You might not expect a writer so invested in the poetics of ambiguity to be such a jealous guardian of his work’s meanings. Yet Beckett tried to stop a 1984 production of Endgame that changed the play’s abstract setting to a New York subway station after a nuclear war. Even after Beckett’s death in 1989, his estate halted a European tour of Footfalls in 1994, because it departed from the text of the play.

No such problems beset the current production of Endgame by Deep Dish Theater at Chapel Hill’s University Mall. Director Paul Frellick’s mounting of the play is for the most part a polished, meticulous realization of Beckett’s script, attuned to both the comic and the tragic dimensions of Beckett’s work. Typically, productions that play up the comedy slight the tragedy, as in the recent New York revival of Waiting for Godot with Steve Martin and Robin Williams. It is a measure of the current production’s success that it conveys much of the vaudeville absurdism, and some of the wistful, mordant lyricism, of Beckett’s vision.

“We’re not starting to mean?” queries Hamm, with dread, halfway through the play. Freedom from meaning is the only liberty Beckett’s characters can hope for, so it’s not surprising that they continually seek half-hearted refuge in nonsense. In Endgame, Hamm, a blind man, sits in a wheelchair in the middle of an empty room, tended to sporadically by Clov, a clownish servant with whom Hamm, by turns sardonically and pathetically, engages in battles of will. Flanking the stage are two ash bins in which languish Nagg and Nell, an old man and an old woman, Hamm’s father and mother. From time to time, these two bestir themselves in their garbage cans, listlessly, to lament. The play shows an hour or so of the daily routine of this abject quartet. But that is not really what the play is about. To paraphrase Beckett’s famous remark on Joyce’s Finnegans Wake: It is not about something; it is that thing.

Beckett’s work uses spare means to evoke a sense of exhaustion that somehow fails to absent suffering. Everything is used up or stripped away, or just gone, yet Beckett’s characters, in their mournful inertia, note from time to time the oddity that, even in this decimated state, they’re still condemned to feeling. It is Beckett’s variation on the old existentialist claim that being precedes essence: emotion exceeds act. Even when there’s nothing left to feel about, feeling itself endures, overflowing the empty spaces without filling them, and causing pain because it has no object.

The set of Endgame is a bare room with two tiny windows, like eyes, and in the course of the play, you feel that you are not inside a dramatic situation, but inside of someone’s head, exploring the abstract coordinates of a mind in torment. The torment is relieved from time to time by the cracking of a joke, but the laughter is soon swallowed up by emptiness. The action is random, a series of stark variations on the theme of nothingness.
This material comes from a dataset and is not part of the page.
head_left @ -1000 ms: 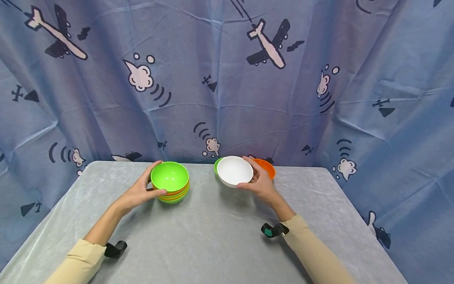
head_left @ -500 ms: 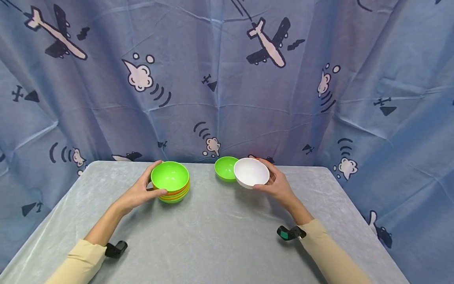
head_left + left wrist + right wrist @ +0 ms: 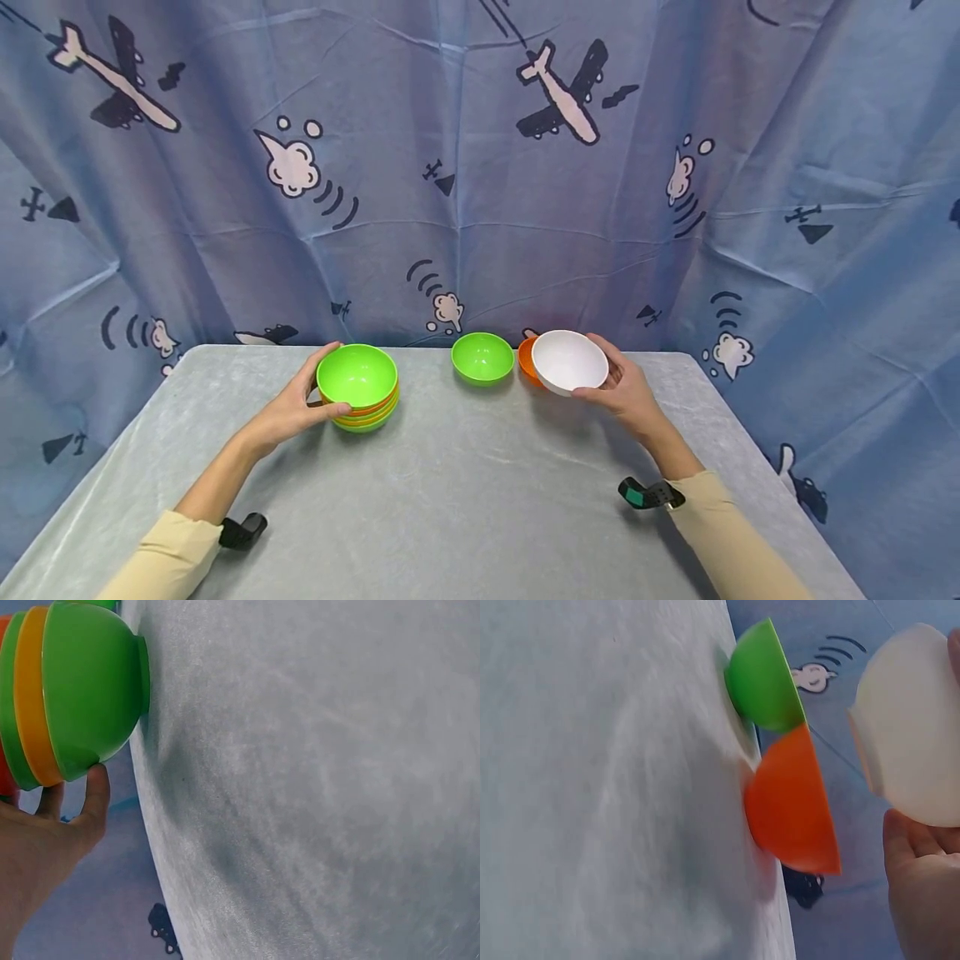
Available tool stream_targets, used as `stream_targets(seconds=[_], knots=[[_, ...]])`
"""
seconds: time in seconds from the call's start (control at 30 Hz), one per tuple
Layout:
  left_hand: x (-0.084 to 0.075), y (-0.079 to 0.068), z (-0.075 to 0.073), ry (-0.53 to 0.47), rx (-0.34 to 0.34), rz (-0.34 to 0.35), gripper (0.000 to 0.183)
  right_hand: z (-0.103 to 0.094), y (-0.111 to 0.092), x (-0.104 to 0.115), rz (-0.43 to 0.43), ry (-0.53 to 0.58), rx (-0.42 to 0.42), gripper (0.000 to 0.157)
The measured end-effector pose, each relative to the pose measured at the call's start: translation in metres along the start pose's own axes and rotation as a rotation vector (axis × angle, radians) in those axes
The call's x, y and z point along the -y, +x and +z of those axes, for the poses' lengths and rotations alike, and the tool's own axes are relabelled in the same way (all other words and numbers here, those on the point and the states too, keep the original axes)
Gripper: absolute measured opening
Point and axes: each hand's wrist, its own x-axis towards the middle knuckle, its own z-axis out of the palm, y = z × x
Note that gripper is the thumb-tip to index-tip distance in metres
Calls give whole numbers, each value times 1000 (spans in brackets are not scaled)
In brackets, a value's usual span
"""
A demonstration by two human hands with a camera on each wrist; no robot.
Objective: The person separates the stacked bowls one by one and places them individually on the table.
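Note:
My left hand point(image 3: 288, 412) holds the left side of a stack of nested bowls point(image 3: 365, 416). A green bowl point(image 3: 358, 375) tops the stack; orange, yellow and green rims show below it. In the left wrist view, the lowest green bowl point(image 3: 90, 682) has its foot at or very near the table; fingertips touch its side. My right hand point(image 3: 630, 396) grips a white bowl point(image 3: 570, 362) by its right side. The right wrist view shows this white bowl point(image 3: 911, 727) raised off the table. Behind it, an orange bowl point(image 3: 527, 361) is partly hidden.
A green bowl point(image 3: 482, 360) stands upright near the back edge of the grey cloth-covered table point(image 3: 450, 500), left of the orange bowl point(image 3: 791, 806). A blue curtain point(image 3: 375, 167) with printed planes hangs right behind the table.
My right hand has carried the white bowl to the right, past the green bowl and across the orange one. Now the green bowl is fully uncovered. The left hand and its stack stay put.

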Motion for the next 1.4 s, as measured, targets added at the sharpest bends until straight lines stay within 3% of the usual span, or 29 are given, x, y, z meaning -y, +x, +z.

As in Waiting for Godot, the characters pass the time by trying to think up things to do, and they’re pleased when they hit on something even when it’s the same thing they always do. But these characters are not waiting any more. The structure of Endgame has none of the anxiety built into Godot–only the despair, and a more piercing sense, because there’s nothing left to wait for, of that despair’s absurdity.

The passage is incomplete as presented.